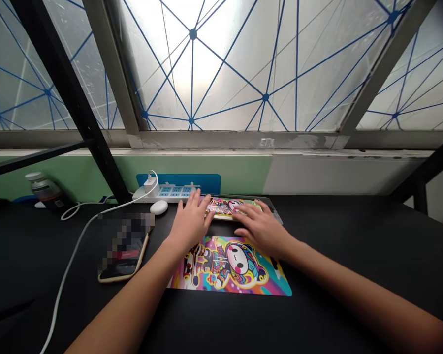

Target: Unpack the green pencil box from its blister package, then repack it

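Note:
Both hands reach forward over the desk to a long, thin item with a colourful cartoon print (223,207) and a pale front edge. At its left end, my left hand (192,219) lies with fingers stretched and spread. My right hand (260,226) rests over its right end, fingers extended and apart. What lies under the fingertips is hidden. Nearer to me, a bright sheet with a white-faced cartoon figure (232,265) lies flat, its left part covered by my left forearm. A clear, see-through edge (276,211) shows beyond my right hand.
On the left are a phone (127,248), a small white rounded case (159,207) and a white cable (71,260). A power strip (170,191) with a plugged-in charger (151,184) stands against the wall. Farther left is a bottle (47,191). Black metal bars (84,118) slant beside the window.

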The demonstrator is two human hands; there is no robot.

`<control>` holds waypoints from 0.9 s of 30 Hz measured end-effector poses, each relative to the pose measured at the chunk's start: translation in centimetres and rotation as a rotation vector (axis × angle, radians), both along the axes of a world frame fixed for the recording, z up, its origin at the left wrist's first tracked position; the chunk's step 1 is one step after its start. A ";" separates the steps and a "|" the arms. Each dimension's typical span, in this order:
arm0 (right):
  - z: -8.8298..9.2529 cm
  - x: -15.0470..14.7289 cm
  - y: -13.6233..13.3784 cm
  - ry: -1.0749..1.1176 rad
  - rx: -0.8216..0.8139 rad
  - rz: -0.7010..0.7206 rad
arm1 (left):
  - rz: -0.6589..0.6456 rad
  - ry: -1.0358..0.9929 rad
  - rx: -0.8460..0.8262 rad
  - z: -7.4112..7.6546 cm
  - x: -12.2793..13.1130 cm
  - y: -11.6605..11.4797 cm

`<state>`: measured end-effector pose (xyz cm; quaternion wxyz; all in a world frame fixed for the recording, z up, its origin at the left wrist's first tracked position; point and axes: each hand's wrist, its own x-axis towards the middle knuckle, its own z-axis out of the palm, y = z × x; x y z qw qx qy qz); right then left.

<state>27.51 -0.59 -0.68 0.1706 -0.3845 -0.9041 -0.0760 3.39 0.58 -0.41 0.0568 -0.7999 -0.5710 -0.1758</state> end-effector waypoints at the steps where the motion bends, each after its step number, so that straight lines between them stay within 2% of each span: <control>1: -0.1 -0.8 -1.3 0.004 -0.014 0.040 | -0.065 0.026 -0.005 0.0 0.1 0.0; 3: -0.3 -2.3 -3.5 0.015 -0.077 0.069 | -0.169 0.052 -0.045 0.1 0.2 -0.1; 6: -0.7 -3.7 -5.2 0.024 -0.169 -0.016 | -0.183 0.034 -0.093 0.2 0.4 -0.2; 12: -0.7 -3.7 -4.4 0.008 -0.218 -0.183 | -0.127 -0.049 -0.122 0.5 0.4 -0.7; 17: -0.3 -3.0 -3.8 0.070 -0.292 -0.246 | -0.099 -0.089 -0.174 0.0 0.2 -0.5; 20: 1.2 -1.2 -2.8 0.084 -0.330 -0.257 | -0.117 -0.105 -0.225 0.4 -0.4 -0.2; 24: 3.4 3.8 0.0 0.149 -0.433 -0.274 | -0.123 -0.142 -0.257 1.7 -1.1 -0.2; 27: 3.7 7.6 2.2 0.184 -0.537 -0.338 | -0.108 -0.156 -0.231 1.9 -0.8 -0.6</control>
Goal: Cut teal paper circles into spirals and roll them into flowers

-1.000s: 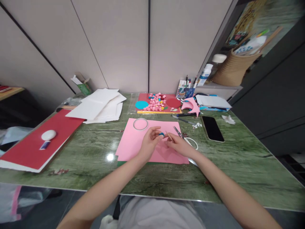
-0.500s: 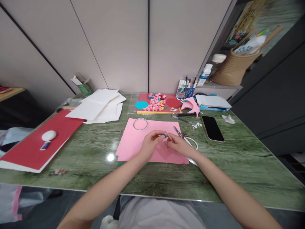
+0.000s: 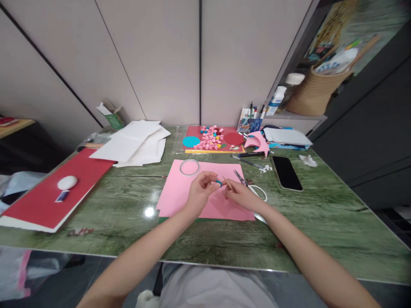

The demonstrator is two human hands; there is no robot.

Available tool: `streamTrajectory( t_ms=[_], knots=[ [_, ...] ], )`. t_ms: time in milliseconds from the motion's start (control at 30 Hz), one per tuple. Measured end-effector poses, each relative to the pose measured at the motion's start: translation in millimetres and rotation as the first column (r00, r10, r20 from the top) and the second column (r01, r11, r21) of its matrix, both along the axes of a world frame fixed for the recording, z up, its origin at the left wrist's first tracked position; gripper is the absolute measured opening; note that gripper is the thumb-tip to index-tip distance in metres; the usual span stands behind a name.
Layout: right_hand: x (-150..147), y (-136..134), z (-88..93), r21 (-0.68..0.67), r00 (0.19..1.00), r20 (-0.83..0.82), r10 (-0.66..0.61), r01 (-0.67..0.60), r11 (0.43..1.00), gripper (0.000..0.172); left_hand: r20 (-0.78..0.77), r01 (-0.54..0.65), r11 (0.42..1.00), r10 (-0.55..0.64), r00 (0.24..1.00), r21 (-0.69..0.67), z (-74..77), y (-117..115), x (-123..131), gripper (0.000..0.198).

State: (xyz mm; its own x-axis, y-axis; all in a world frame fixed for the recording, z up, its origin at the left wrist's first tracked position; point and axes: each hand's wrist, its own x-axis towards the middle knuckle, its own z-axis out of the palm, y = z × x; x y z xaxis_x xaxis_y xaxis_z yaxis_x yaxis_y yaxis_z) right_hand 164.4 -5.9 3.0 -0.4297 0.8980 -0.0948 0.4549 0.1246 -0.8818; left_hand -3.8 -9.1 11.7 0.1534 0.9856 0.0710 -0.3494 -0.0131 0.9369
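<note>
Over the pink paper (image 3: 176, 192), my left hand (image 3: 201, 192) pinches a small blue curled strip (image 3: 218, 183), which looks like paper, between thumb and fingertips. Close beside it, my right hand (image 3: 240, 194) is closed on a thin wooden-looking stick (image 3: 229, 185) that slants up toward the blue strip. Whether the stick touches the strip is too small to tell. A clear ring (image 3: 189, 167) lies on the pink paper's upper left. Scissors with white handles (image 3: 261, 192) lie behind my right hand, partly hidden by it.
Pink rolled paper pieces (image 3: 210, 139) lie on a red sheet with a blue circle (image 3: 191, 141). A phone (image 3: 287, 172) lies right. White sheets (image 3: 128, 139) and red paper (image 3: 38, 201) with a white egg-shaped object (image 3: 67, 182) lie left. A marker box (image 3: 249, 123) stands behind.
My left hand's fingers have lifted and loosened a little, so more of the blue curled strip shows. My right hand keeps the stick in nearly the same place.
</note>
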Motion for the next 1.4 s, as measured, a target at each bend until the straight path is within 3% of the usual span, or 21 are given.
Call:
streamTrajectory(
  t_ms=[100, 267, 533, 833, 1133, 1400],
  knots=[
    [-0.3, 0.0, 0.7, 0.005, 1.000, -0.005, 0.000, 0.000, 1.000, 0.026, 0.017, 0.006, 1.000, -0.007, 1.000, 0.011, 0.2, 1.5, 1.3, 0.028],
    [-1.6, -1.2, 3.9, 0.009, 1.000, -0.015, -0.007, 0.007, 1.000, 0.025, 0.178, 0.054, 0.997, -0.042, 0.983, -0.062, -1.1, 2.9, 3.7, 0.027],
    [-1.5, -1.5, 4.5, 0.004, 1.000, 0.005, -0.011, 0.011, 1.000, 0.026, 0.210, 0.055, 0.995, -0.036, 0.977, -0.088, 1.5, 2.6, 4.1, 0.019],
    [-1.3, -2.2, 4.2, 0.015, 1.000, 0.023, -0.018, 0.017, 1.000, 0.027, 0.111, -0.021, 0.999, 0.024, 0.994, -0.024, -5.1, 5.0, 0.8, 0.024],
    [-0.8, -2.1, 3.8, 0.011, 1.000, 0.023, -0.008, 0.008, 1.000, 0.028, 0.104, -0.017, 1.000, 0.018, 0.994, -0.002, -0.1, 3.5, -1.7, 0.022],
    [-1.9, -1.6, 3.8, 0.025, 1.000, 0.026, -0.006, 0.005, 1.000, 0.025, 0.193, 0.128, 0.972, -0.090, 0.977, -0.197, -3.1, 6.2, 2.6, 0.028]
  ],
)
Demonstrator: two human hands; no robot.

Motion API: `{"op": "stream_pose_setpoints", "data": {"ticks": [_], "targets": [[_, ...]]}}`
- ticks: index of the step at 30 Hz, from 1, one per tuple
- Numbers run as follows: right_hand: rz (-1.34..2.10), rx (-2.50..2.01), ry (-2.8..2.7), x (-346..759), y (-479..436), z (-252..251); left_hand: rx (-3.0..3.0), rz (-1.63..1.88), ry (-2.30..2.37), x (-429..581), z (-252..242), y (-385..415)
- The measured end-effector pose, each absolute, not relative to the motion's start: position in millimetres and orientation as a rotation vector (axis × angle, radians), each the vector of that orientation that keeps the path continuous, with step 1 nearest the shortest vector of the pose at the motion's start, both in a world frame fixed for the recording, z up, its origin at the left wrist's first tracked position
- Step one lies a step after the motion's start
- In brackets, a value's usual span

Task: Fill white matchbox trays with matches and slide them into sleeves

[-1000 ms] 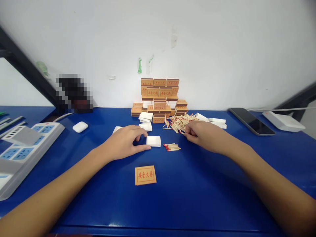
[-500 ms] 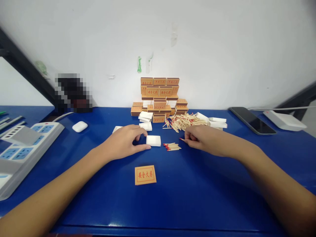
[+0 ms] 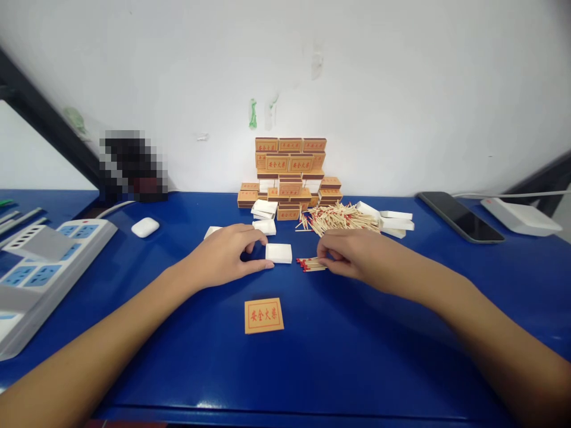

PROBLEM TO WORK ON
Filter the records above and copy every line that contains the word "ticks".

TASK OUTPUT
Motion API: `{"op": "stream_pose_setpoints", "data": {"ticks": [_], "targets": [[_, ...]]}}`
- ticks: index of the step at 30 Hz, from 1, one per tuple

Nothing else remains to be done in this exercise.